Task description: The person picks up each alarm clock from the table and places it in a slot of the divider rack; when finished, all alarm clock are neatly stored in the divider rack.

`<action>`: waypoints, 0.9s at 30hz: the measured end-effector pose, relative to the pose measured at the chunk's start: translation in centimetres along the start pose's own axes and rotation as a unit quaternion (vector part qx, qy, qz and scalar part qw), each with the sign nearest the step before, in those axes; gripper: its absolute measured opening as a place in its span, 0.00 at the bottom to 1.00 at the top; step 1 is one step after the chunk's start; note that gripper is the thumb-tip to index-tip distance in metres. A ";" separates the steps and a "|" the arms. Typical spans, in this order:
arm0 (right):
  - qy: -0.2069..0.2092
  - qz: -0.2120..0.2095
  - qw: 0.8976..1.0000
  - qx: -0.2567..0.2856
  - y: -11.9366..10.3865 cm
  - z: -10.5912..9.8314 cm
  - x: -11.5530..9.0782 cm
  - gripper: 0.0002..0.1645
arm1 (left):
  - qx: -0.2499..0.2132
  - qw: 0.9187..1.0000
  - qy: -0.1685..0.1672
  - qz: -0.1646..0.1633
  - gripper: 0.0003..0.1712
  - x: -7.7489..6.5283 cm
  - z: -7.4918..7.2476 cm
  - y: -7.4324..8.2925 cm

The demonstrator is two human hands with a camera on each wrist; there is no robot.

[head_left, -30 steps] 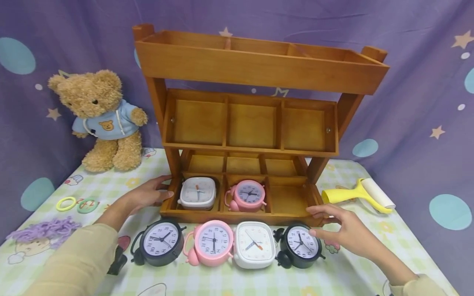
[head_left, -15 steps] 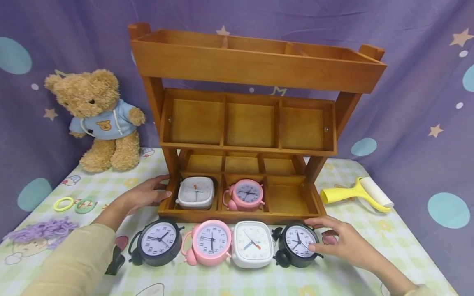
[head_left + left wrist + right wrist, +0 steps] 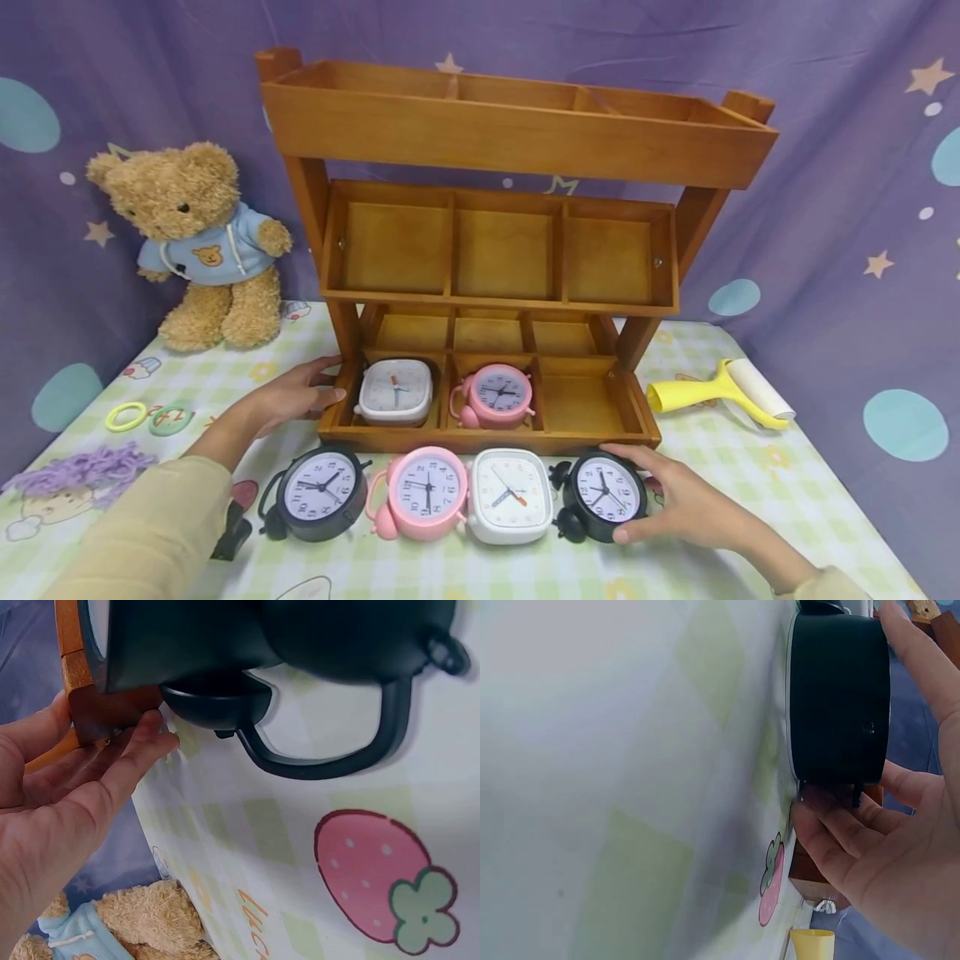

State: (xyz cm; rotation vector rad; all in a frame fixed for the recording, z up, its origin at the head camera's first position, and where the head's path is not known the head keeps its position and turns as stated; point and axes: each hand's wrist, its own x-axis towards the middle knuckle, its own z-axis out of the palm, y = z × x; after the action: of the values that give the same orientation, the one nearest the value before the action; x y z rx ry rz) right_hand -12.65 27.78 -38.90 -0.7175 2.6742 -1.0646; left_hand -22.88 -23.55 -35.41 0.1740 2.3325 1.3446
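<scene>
Black round alarm clock (image 3: 604, 497), lower right of the head view, lying face-up on the bench (image 3: 750, 492) at the right end of a row of four. Right hand (image 3: 678, 502) wraps it: fingers (image 3: 625, 452) curled over its far rim, thumb at the near rim. Right wrist view confirms fingers (image 3: 832, 844) curled round the black case (image 3: 838, 697), clock resting on the cloth.

Left hand (image 3: 292, 396), centre left, rests against the left end of the wooden rack (image 3: 517, 133); fingers (image 3: 124, 761) lie nearly straight and together against the wood, holding nothing.

Step in hand, as judged: grasp on the black clock is closing or just closed; lift not yet begun. Bottom tray holds a white square clock (image 3: 395, 392) in the left compartment and a pink clock (image 3: 495, 393) in the middle one; the right compartment (image 3: 579, 402) is vacant. If the clock goes there, the next move calls for a lift over the tray's front lip, then a short carry away from the person and left.

Edges and room: white clock (image 3: 510, 493) in the row sits just beside the black one, touching or nearly so; its bells point that way. The tray's front edge is close behind the hand. Open bench lies to the right, up to the yellow lint roller (image 3: 723, 392).
</scene>
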 end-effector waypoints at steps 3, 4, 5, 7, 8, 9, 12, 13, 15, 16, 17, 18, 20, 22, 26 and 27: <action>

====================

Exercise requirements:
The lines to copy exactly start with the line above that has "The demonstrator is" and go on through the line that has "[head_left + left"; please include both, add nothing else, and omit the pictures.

Reply to the task:
The demonstrator is two human hands with a camera on each wrist; there is no robot.

[head_left, -30 steps] 
[head_left, -15 steps] 
[head_left + left wrist + right wrist, +0 steps] 

Nothing else remains for this exercise.